Nas Américas, o mercado fica estável em 84 bilhões de euros. Nos Estados Unidos, o consumo é impulsionado neste ano pela confiança dos consumidores americanos, mas esse avanço é parcialmente ofuscado pela queda no fluxo de turistas naquele país.

 

Sem citar números, a Bain & Company informou que as vendas no Brasil e no México caem devido a tensões socioeconômicas.

 

Na Europa, o mercado de luxo cresce 1%, para 88 bilhões de euros. As melhores performances se dão na Espanha e no Reino Unido, graças ao crescimento do turismo nesses países. Na Alemanha, as vendas sofrem impacto da perda de dinamismo na economia do país. Na França, as vendas foram prejudicadas pela agitação social no início do ano.

 

Outras geografias registraram queda de 5% nas vendas, para 12 bilhões de euros.

 

Avanço on-line

O estudo também aponta que as vendas on-line de produtos de luxo crescem 22% neste ano, passando a representar 12% dos vendas globais de luxo, ante 10% em 2018.

 

As vendas em lojas monomarca têm ganho de 1 ponto percentual neste ano, para 31%. As vendas em lojas especializadas perderam 2 pontos percentuais em participação, passando para 20%.

 

Em lojas de departamento, houve queda de 5% nas vendas e essa categoria reduziu sua participação no mercado de luxo em 2 pontos percentuais, para 18%.

 

Vendas em lojas de descontos cresceram 11% e sua participação no mercado subiu um ponto percentual, para 13%. Vendas em aeroportos mantiveram participação de 6% no ano.

 

Nova geração

Ainda de acordo com a Bain & Company, a geração Z, de pessoas nascidas depois de 1995, representa 35% do mercado consumidor de luxo.
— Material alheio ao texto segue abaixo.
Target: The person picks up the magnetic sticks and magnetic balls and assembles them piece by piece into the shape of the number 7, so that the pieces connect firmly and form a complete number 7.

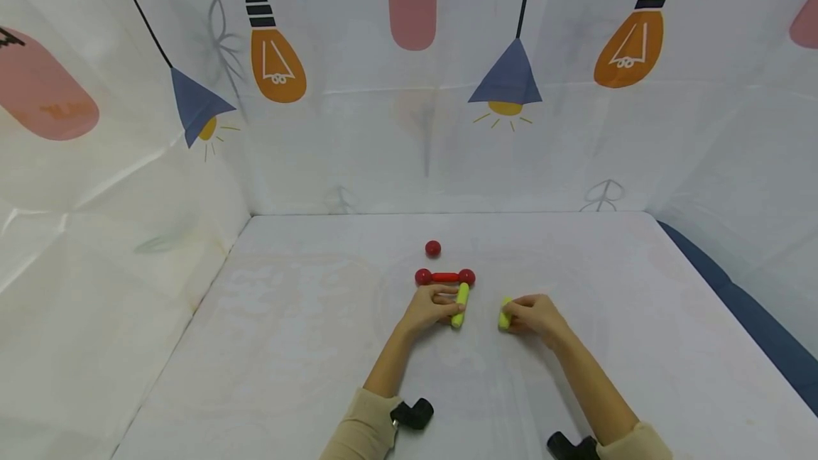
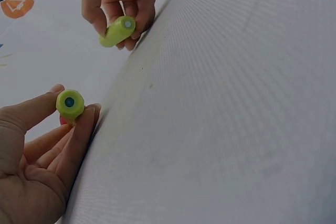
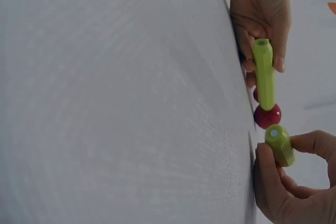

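My left hand pinches a yellow-green magnetic rod between thumb and fingers. The rod's far end is right at the right-hand red ball of a joined piece. A short red rod links that ball to a second red ball. To the right, apart from these, my right hand pinches another yellow-green rod. Its end shows a small pale magnet disc in the right wrist view, and the left-hand rod has a dark disc at its near end.
A loose red ball lies behind the joined piece. The white tabletop ends at a patterned cloth backdrop. Black camera mounts are worn at both wrists.
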Available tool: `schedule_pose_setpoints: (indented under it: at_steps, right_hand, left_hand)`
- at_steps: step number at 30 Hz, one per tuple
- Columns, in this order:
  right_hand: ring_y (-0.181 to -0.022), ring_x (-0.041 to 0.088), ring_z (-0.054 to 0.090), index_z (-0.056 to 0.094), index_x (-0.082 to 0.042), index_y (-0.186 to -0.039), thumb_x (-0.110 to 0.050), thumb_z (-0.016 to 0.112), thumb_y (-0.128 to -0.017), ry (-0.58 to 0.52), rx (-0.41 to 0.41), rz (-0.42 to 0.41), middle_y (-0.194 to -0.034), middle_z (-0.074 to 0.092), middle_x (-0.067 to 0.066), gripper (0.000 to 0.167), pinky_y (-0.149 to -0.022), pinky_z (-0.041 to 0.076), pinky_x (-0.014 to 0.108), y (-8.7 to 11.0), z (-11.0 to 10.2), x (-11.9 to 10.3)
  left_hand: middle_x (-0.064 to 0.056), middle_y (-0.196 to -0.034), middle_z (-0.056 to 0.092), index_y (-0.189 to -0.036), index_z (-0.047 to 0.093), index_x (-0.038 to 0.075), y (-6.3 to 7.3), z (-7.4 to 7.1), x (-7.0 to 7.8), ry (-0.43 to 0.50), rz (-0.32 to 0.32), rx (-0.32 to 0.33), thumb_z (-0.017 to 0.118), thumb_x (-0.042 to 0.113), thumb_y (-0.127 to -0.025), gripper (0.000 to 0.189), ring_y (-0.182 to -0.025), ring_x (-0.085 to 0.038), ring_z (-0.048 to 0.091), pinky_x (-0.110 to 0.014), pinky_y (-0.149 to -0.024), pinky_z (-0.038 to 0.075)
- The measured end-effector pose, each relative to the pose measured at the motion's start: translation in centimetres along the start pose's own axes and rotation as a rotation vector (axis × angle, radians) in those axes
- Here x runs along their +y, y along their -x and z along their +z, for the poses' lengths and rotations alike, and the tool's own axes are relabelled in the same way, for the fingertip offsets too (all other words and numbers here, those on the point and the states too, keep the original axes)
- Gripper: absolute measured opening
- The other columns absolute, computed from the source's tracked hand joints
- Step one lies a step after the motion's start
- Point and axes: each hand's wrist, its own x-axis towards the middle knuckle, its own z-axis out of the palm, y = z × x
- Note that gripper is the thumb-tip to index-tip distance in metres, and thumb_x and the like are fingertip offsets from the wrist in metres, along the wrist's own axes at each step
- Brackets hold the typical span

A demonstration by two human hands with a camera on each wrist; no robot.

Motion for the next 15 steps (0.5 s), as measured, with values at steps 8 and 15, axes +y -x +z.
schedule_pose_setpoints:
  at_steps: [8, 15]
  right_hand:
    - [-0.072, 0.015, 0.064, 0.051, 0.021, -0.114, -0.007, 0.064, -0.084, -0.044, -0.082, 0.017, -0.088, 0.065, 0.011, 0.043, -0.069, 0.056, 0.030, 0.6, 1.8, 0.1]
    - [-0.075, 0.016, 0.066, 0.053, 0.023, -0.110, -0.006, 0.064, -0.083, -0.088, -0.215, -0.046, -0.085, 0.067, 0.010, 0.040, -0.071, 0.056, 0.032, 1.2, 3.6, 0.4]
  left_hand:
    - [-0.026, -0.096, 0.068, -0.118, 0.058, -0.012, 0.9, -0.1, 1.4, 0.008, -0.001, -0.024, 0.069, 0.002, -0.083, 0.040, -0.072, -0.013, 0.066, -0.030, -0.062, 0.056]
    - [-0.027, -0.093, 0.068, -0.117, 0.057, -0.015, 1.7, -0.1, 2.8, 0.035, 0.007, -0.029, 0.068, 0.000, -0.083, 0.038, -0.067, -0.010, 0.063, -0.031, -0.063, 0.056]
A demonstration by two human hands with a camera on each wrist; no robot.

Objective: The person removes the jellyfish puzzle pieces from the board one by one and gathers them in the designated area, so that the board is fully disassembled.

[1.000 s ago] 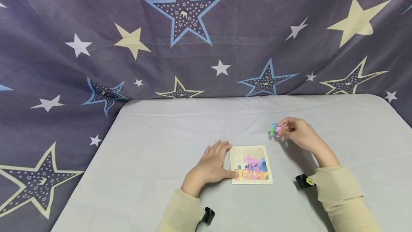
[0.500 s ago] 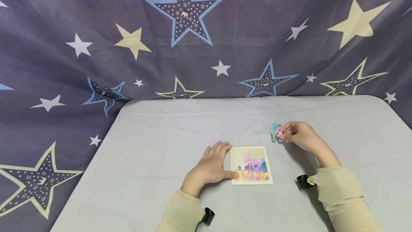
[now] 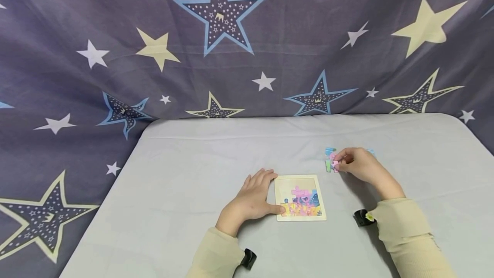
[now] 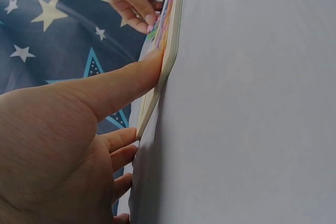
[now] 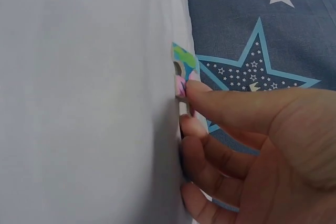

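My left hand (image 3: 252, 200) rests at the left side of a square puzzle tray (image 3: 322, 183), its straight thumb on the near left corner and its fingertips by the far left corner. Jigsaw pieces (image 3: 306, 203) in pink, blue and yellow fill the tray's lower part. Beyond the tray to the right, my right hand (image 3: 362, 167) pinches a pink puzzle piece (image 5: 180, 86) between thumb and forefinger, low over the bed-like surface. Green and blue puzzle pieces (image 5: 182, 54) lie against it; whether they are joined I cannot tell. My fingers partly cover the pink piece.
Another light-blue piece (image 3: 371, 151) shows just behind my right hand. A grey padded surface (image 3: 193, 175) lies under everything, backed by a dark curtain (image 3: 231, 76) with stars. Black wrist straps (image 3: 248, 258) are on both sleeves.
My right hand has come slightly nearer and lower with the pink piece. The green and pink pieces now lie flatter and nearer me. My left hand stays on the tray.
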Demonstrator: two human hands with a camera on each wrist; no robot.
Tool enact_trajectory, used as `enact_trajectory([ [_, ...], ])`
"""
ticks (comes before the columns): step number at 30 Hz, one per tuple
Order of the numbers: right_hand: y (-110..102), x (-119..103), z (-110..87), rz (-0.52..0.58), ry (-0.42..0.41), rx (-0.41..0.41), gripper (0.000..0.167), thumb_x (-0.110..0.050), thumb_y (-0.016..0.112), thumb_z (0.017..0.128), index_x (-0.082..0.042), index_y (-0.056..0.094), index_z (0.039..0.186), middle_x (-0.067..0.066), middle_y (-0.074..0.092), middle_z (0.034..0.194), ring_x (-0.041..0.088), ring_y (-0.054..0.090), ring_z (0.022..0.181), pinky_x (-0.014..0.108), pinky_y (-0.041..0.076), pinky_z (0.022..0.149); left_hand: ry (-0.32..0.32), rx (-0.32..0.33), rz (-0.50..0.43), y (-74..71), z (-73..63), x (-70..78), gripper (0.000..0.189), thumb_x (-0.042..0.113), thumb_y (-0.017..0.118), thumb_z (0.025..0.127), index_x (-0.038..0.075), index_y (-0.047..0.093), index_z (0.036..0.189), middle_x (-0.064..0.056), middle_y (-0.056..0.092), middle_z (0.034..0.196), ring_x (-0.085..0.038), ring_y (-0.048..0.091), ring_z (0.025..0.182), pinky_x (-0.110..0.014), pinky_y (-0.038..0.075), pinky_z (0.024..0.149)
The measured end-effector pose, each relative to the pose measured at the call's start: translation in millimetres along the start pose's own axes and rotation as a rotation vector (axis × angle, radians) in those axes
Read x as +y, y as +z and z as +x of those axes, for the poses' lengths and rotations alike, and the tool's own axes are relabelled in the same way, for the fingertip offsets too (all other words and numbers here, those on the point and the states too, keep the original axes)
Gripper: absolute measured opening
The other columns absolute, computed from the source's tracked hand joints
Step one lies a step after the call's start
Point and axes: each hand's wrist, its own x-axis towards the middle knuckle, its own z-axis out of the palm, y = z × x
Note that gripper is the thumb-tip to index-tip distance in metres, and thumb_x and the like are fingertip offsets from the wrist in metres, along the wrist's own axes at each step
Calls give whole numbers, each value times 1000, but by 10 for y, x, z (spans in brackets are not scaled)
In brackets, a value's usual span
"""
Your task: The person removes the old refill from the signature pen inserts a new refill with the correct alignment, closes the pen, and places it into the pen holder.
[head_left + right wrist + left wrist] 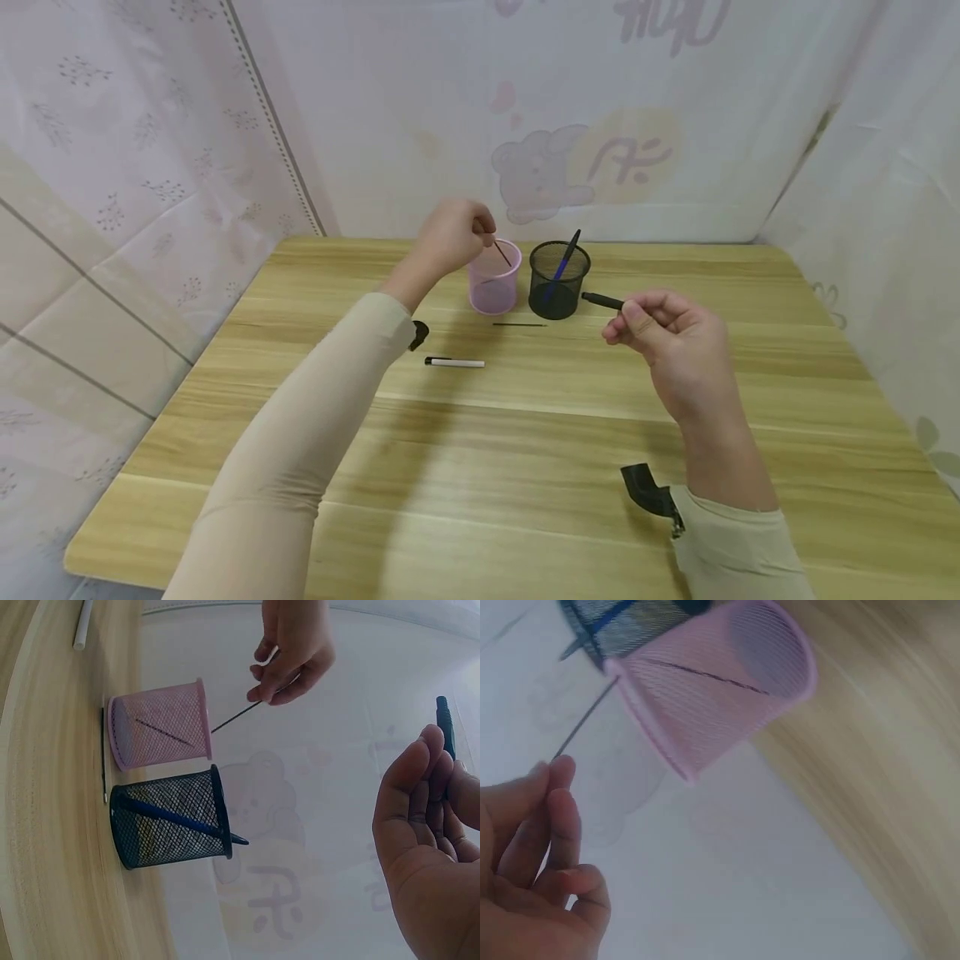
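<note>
My left hand pinches a thin dark pen refill between thumb and fingertips, above the pink mesh pen cup. The refill's far end reaches the cup's mouth. Another thin dark stick shows slanting through the pink mesh. Off to the right, my right hand holds a black pen barrel with a threaded-looking end, between thumb and fingers. Beside the pink cup stands a black mesh pen cup with a blue pen leaning in it.
On the wooden table, a thin dark refill lies just in front of the cups. Nearer to me is a white pen with a black cap. A printed curtain hangs behind the table's far edge.
</note>
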Motion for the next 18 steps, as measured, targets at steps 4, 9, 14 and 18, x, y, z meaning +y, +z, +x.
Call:
enact_trajectory([
  [4, -9, -2, 5, 0, -4, -4, 6, 1, 68, 101, 1, 72, 97, 5, 74, 83, 17, 75, 76, 27, 65, 83, -15, 45, -174, -59, -76, -7, 8, 7, 72, 97, 2, 75, 103, -14, 78, 102, -22, 73, 95, -32, 60, 85],
  [9, -21, -9, 13, 6, -4, -6, 6, 1, 67, 102, 1, 72, 97, 5, 75, 83, 16, 75, 76, 27, 65, 83, -47, 83, -441, -142, -231, -8, 5, 12, 75, 95, 7, 75, 98, -4, 75, 91, -19, 70, 90, -27, 55, 78],
  [14, -51, -9, 24, 4, -3, 2, 6, 0, 67, 101, 1, 71, 98, 5, 75, 83, 17, 75, 76, 27, 65, 83, 7, 89, -750, -90, -426, 10, 8, 12, 75, 99, 4, 75, 100, -3, 75, 89, -22, 67, 87, -27, 53, 75],
  [18, -45, -11, 30, 0, -4, -1, 5, 0, 68, 101, 2, 71, 98, 5, 75, 83, 17, 75, 76, 27, 65, 83, 31, 76, -1052, 42, -636, 64, 10, 5, 69, 102, 4, 73, 93, -1, 77, 89, -15, 70, 85, -26, 57, 78],
])
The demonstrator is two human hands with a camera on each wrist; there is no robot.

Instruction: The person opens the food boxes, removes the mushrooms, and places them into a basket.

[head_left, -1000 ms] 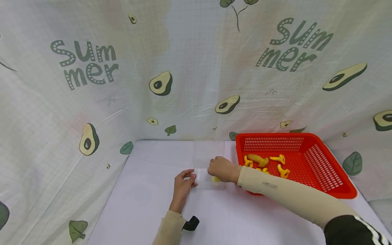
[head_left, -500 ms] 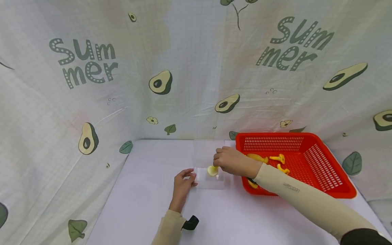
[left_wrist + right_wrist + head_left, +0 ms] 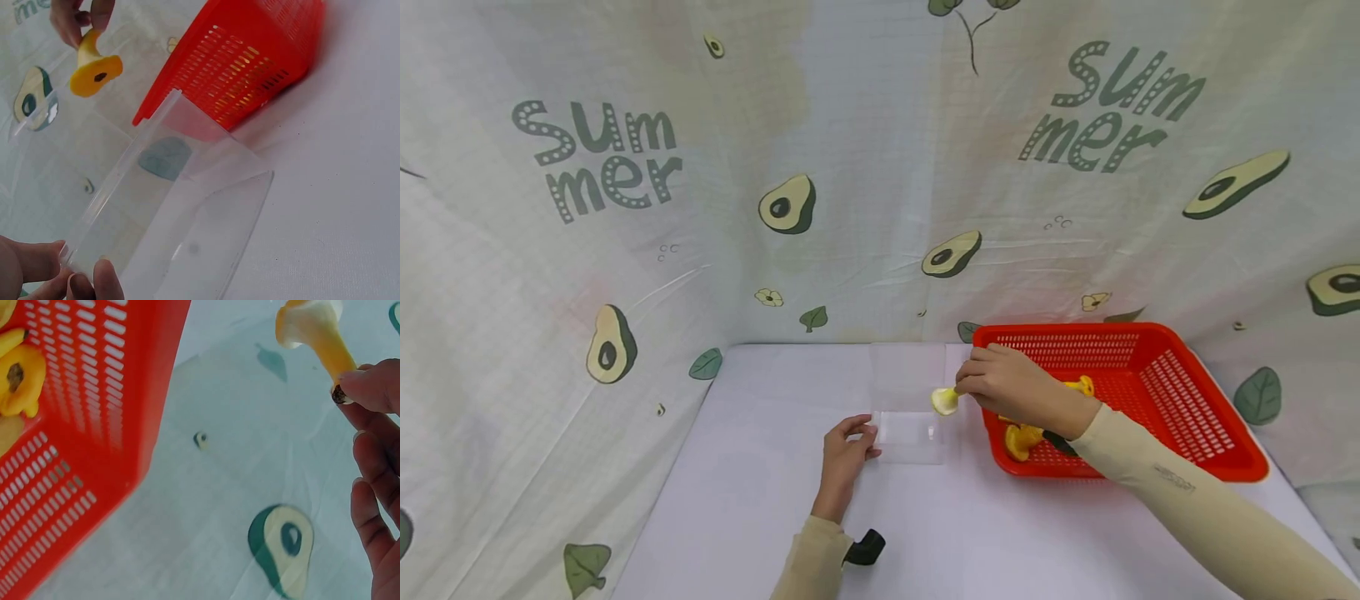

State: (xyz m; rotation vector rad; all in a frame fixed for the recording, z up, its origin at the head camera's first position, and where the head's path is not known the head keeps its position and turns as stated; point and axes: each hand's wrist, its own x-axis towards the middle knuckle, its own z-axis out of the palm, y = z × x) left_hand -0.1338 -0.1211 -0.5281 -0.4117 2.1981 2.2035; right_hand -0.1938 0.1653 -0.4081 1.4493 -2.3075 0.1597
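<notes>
My right hand (image 3: 1011, 383) pinches a yellow mushroom (image 3: 944, 401) by the end of its stem, between thumb and finger. In the head view the mushroom hangs cap-first, just right of a clear plastic box (image 3: 910, 437) and near the red basket's left rim. The right wrist view shows the stem's dark tip at the thumb and the pale cap (image 3: 306, 322). My left hand (image 3: 842, 458) pinches the box's left edge, and the left wrist view shows fingertips on both sides of that clear wall (image 3: 206, 231).
A red perforated basket (image 3: 1217, 400) stands at the right, holding several yellow mushrooms (image 3: 1021, 442), partly hidden by my right arm. Behind the box lies a clear flat panel (image 3: 910, 367), perhaps its lid. A printed curtain (image 3: 865, 167) closes off the white table's (image 3: 760, 500) back and sides.
My right hand has moved from over the box to the right and away, carrying the mushroom up and clear of it. My left hand stays at the box's edge.
</notes>
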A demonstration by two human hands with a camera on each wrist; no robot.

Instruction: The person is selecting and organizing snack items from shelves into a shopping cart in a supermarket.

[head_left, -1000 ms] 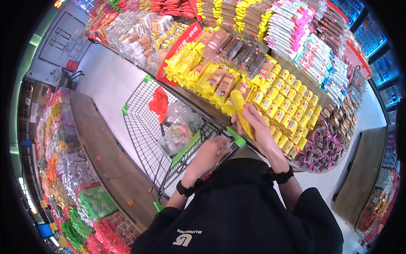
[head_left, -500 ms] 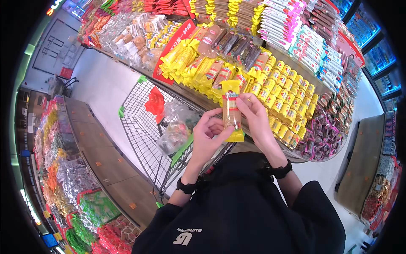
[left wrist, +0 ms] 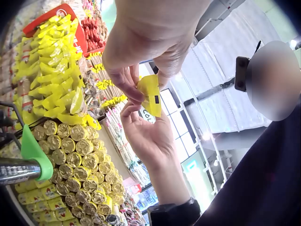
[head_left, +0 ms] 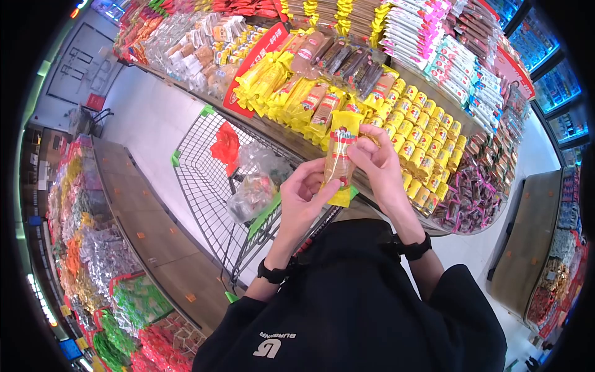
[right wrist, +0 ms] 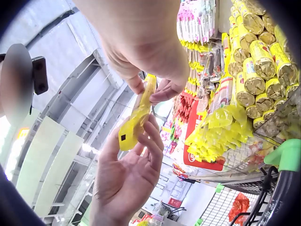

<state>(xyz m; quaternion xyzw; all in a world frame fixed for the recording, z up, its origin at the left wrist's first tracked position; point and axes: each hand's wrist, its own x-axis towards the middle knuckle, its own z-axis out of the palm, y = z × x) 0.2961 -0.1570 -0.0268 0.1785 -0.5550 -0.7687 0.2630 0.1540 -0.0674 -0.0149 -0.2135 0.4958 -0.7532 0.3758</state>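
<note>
A long snack packet, with yellow ends and a clear middle showing something tan inside, is held upright between both hands above the cart handle, its printed front toward my head. My left hand pinches its lower part, thumb across the front. Near the upper right edge, my right hand grips it between thumb and fingers. From the left wrist, the packet's yellow end shows between the two hands. In the right wrist view, its yellow wrapper has a small dark square near the end.
A wire shopping cart stands ahead to the left, with a red bag and clear plastic bags inside. Beyond is a display of similar yellow packets and stacked yellow rolls. Wooden shelving runs along the left.
My left hand has come up from the cart handle to the packet's lower part. The packet, first edge-on in my right hand, has turned its front toward me, then tilted slightly.
</note>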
Esse grupo de consumidores vai chegar a 40% a 45% dos total até 2035 e deve ditar tendências no mercado de luxo no futuro.

 

De acordo com a consultoria, esses consumidores buscam mais interação com as marcas tanto em meios digitais como nas lojas, em comparação com as gerações mais velhas. Além disso, esse público demonstra mais interesse em adquirir produtos feitos de forma sustentável, o que já começou a gerar pressão nas marcas internacionais de luxo para reduzir o impacto ambiental e social de sua produção.